The nation’s cherished separation of church and state works best when it is never tested. Nonetheless, it has been tested repeatedly throughout American history.
That observation formed the core of “Religious Freedom and the Inadequacy of Conscience,” an address on April 11 from Stephen L. Carter, the William Nelson Cromwell Professor of Law at Yale Law School, where he has taught since 1982.
During his lecture at the Columbus School of Law, Carter focused on what he called the “game of aggression” as it applies to the conflict between church and state.
Based in conflict theory, this “game” occurs when there are two players, each able to either aggress or refrain. Carter noted that as a natural principle, if one player always backs away the other player will always aggress.
Throughout American history, there has been a pattern of the state testing the wall of separation between church and state, and the church backing away, or resisting through litigation and then abiding by the results of that litigation, which to Carter amounts to appeasement.
A recent example: the bitter fight between the Catholic Church and the Obama Administration over health care regulations that would force religious institutions to offer contraceptive services to their employees. Carter observed that such breaches rarely occur with the church cast as the “aggressor,” with two notable exceptions being the battle against slavery and the civil rights movement.
In resisting state encroachment into religious provenance, the strategy of the church in recent decades has been litigation. Yet, the church rarely succeeds, and when it does the decision is usually either based on grounds other than religious freedom or in such a way that room is left for the state to encroach the wall further.
Carter spoke of institutions that perform services benefiting both church and state. “A religious university sits right on the wall,” he noted.

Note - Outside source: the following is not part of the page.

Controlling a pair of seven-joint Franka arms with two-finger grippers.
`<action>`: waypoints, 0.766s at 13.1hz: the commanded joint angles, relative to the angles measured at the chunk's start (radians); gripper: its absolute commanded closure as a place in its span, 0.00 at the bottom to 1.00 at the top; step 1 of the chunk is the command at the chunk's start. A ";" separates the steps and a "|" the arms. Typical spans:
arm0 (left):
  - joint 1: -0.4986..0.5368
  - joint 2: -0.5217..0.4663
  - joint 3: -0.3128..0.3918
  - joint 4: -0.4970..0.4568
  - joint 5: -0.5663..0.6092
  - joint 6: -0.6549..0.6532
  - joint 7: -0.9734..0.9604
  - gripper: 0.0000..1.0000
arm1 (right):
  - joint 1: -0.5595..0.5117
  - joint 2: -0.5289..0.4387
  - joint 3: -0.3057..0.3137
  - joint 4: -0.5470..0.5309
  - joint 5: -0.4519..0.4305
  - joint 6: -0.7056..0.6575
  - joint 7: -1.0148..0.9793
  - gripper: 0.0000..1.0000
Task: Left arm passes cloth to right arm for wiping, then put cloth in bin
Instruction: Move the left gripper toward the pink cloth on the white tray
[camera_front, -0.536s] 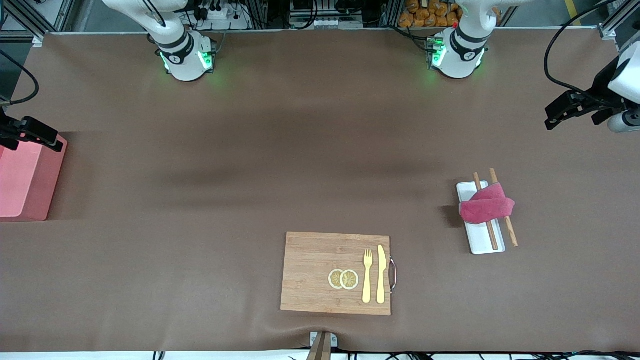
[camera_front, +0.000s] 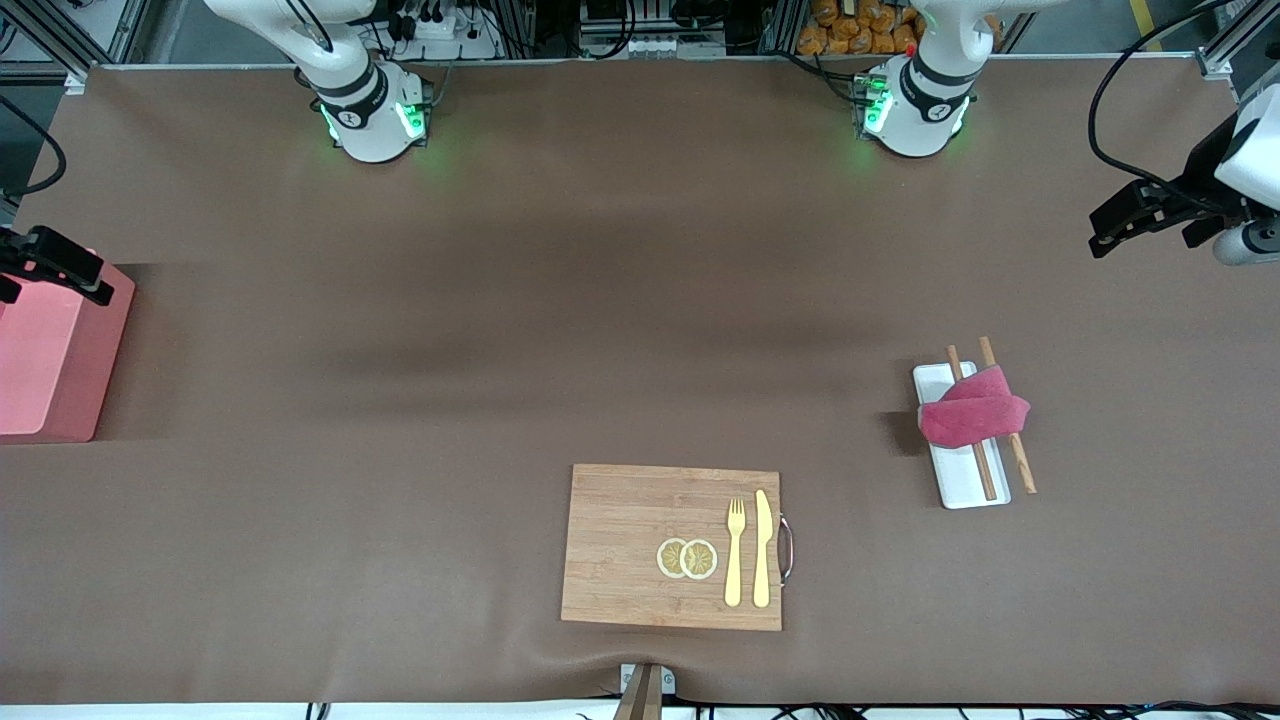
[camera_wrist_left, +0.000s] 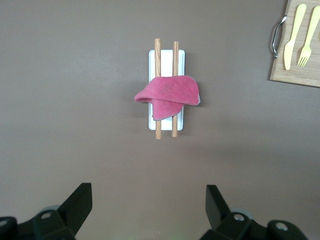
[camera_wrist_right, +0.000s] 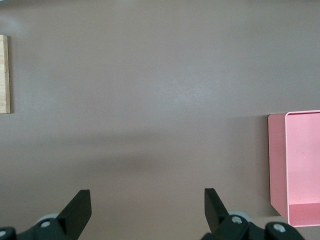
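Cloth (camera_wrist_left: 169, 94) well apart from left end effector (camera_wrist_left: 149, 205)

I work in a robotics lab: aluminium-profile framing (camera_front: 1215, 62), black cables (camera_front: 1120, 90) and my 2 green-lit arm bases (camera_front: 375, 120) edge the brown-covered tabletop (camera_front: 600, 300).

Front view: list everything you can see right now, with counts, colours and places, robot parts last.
cloth: one, crimson-pink, draped over the chopsticks and white tray, toward the left arm's end of the table.
white tray: one, white, under the cloth.
chopsticks: two, brown wood, lying along the tray, one partly off its edge.
cutting board: one, light wood, nearest the front camera, mid-table.
lemon slices: two, yellow, on the board.
fork: one, pale yellow, on the board beside the knife.
knife: one, pale yellow, on the board.
bin: one, salmon-pink, at the right arm's end.
left end effector: open, empty, above the table near the cloth.
right end effector: open, empty, over the bin's edge.
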 joint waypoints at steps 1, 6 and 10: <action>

The ability of an institution to straddle the wall, said Carter, leads to the formation of “the great translators,” those who are able to understand and speak to both sides, and who will play an important role in maintaining the “treaty” between church and state.
Carter is a former law clerk for the late U.S. Supreme Court Justice Thurgood Marshall, and widely published in the op-ed pages of major newspapers. He resides with his family in Connecticut.